▶ [Data extract]:
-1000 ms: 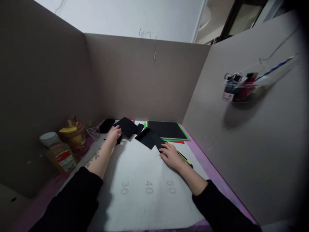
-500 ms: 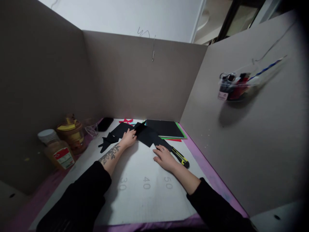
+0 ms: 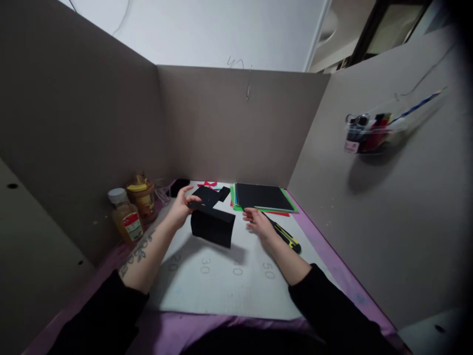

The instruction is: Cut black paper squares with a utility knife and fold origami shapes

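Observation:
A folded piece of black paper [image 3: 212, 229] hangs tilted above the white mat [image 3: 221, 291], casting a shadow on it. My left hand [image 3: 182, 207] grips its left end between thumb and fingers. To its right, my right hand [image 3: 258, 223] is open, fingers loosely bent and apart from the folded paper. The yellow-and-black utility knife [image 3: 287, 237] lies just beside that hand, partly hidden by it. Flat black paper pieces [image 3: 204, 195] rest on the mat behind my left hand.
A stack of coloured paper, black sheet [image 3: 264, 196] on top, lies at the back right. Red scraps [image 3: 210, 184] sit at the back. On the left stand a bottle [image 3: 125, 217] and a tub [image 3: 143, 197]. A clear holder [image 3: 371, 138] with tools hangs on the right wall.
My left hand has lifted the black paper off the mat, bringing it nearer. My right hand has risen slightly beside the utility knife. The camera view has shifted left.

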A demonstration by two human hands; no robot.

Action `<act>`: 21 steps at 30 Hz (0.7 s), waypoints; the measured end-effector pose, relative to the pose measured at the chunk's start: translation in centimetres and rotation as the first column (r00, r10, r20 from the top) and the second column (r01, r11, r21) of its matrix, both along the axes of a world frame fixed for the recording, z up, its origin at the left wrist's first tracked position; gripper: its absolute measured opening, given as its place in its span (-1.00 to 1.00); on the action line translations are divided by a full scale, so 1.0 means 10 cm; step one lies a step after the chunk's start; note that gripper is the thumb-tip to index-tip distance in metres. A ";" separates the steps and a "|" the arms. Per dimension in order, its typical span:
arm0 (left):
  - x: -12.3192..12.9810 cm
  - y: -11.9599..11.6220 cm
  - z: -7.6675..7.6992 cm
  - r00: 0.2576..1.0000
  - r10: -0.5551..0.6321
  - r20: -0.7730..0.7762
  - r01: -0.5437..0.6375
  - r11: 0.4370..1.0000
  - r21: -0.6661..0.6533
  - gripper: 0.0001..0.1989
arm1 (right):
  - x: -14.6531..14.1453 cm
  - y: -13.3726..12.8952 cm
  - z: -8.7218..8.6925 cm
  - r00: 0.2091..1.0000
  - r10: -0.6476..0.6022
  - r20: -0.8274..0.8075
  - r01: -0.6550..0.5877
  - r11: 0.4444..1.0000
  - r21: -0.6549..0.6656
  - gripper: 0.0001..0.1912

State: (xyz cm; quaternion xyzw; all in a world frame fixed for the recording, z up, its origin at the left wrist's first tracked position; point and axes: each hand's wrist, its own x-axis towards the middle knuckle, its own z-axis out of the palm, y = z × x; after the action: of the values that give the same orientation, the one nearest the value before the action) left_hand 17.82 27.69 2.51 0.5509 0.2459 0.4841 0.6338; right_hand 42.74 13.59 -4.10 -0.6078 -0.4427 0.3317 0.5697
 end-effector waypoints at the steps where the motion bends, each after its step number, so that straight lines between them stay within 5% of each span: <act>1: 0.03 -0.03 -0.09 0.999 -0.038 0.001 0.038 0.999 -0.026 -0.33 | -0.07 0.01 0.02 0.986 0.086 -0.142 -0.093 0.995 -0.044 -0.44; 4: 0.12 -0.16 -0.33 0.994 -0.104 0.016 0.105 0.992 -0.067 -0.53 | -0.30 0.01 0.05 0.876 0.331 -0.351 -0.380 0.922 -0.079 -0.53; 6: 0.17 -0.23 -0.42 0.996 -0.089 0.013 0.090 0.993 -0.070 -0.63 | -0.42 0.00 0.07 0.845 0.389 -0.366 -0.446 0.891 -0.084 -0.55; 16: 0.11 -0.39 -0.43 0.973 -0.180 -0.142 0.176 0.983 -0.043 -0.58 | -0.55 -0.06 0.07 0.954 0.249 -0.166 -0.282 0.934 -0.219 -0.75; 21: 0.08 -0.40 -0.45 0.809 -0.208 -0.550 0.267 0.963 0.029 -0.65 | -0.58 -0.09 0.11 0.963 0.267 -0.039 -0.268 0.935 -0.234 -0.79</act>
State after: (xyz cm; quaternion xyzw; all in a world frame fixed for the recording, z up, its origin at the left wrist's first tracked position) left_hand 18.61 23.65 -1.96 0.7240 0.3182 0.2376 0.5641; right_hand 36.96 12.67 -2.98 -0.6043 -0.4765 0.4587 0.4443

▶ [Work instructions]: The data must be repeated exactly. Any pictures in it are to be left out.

▶ [Written answer]:
-1000 ms: 
-500 ms: 
+0 ms: 

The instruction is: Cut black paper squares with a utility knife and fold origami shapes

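Observation:
A folded piece of black paper [image 3: 212, 229] hangs tilted above the white mat [image 3: 221, 291], casting a shadow on it. My left hand [image 3: 182, 207] grips its left end between thumb and fingers. To its right, my right hand [image 3: 258, 223] is open, fingers loosely bent and apart from the folded paper. The yellow-and-black utility knife [image 3: 287, 237] lies just beside that hand, partly hidden by it. Flat black paper pieces [image 3: 204, 195] rest on the mat behind my left hand.
A stack of coloured paper, black sheet [image 3: 264, 196] on top, lies at the back right. Red scraps [image 3: 210, 184] sit at the back. On the left stand a bottle [image 3: 125, 217] and a tub [image 3: 143, 197]. A clear holder [image 3: 371, 138] with tools hangs on the right wall.
My left hand has lifted the black paper off the mat, bringing it nearer. My right hand has risen slightly beside the utility knife. The camera view has shifted left.
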
A demonstration by two human hands; no robot.

Action `<act>`: 21 steps at 30 Hz (0.7 s), waypoints; the measured end-effector pose, relative to the pose measured at the chunk's start: translation in centimetres and rotation as the first column (r00, r10, r20 from the top) and the second column (r01, r11, r21) of its matrix, both along the axes of a world frame fixed for the recording, z up, its origin at the left wrist's first tracked position; gripper: its absolute measured opening, given as its place in its span (-1.00 to 1.00); on the action line translations are divided by a full scale, so 1.0 means 10 cm; step one lies a step after the chunk's start; note that gripper is the thumb-tip to index-tip distance in metres. A ";" separates the steps and a "|" the arms. Per dimension in order, its typical span:
arm0 (left):
  - x: -12.3192..12.9810 cm
  - y: -11.9599..11.6220 cm
  - z: -7.6675..7.6992 cm
  - r00: 0.2576..1.0000
  - r10: -0.5551..0.6321
  - r20: -0.7730..0.7762
  - r01: -0.5437..0.6375
  - r11: 0.4370..1.0000
  - r21: -0.6661..0.6533
  - gripper: 0.0001..0.1989
arm1 (right):
  - x: -14.6531..14.1453 cm
  - y: -13.3726..12.8952 cm
  - z: -8.7218..8.6925 cm
  - r00: 0.2091..1.0000
  - r10: -0.6476..0.6022
  - r20: -0.8274..0.8075
  - r01: -0.6550..0.5877
  - r11: 0.4444..1.0000
  - r21: -0.6549..0.6656
  - gripper: 0.0001..0.1912

State: (xyz cm; quaternion xyzw; all in a world frame fixed for the recording, z up, its origin at the left wrist's first tracked position; point and axes: each hand's wrist, its own x-axis towards the middle knuckle, its own z-axis out of the palm, y = z × x; after the action: of the values that give the same orientation, the one nearest the value before the action) left_hand 17.82 27.69 2.51 0.5509 0.2459 0.4841 0.6338; right_hand 42.74 13.59 -4.10 -0.6078 -0.4427 0.3317 0.5697
 end-effector waypoints at the steps where the motion bends, each after its step number, so that straight lines between them stay within 5% of each span: <act>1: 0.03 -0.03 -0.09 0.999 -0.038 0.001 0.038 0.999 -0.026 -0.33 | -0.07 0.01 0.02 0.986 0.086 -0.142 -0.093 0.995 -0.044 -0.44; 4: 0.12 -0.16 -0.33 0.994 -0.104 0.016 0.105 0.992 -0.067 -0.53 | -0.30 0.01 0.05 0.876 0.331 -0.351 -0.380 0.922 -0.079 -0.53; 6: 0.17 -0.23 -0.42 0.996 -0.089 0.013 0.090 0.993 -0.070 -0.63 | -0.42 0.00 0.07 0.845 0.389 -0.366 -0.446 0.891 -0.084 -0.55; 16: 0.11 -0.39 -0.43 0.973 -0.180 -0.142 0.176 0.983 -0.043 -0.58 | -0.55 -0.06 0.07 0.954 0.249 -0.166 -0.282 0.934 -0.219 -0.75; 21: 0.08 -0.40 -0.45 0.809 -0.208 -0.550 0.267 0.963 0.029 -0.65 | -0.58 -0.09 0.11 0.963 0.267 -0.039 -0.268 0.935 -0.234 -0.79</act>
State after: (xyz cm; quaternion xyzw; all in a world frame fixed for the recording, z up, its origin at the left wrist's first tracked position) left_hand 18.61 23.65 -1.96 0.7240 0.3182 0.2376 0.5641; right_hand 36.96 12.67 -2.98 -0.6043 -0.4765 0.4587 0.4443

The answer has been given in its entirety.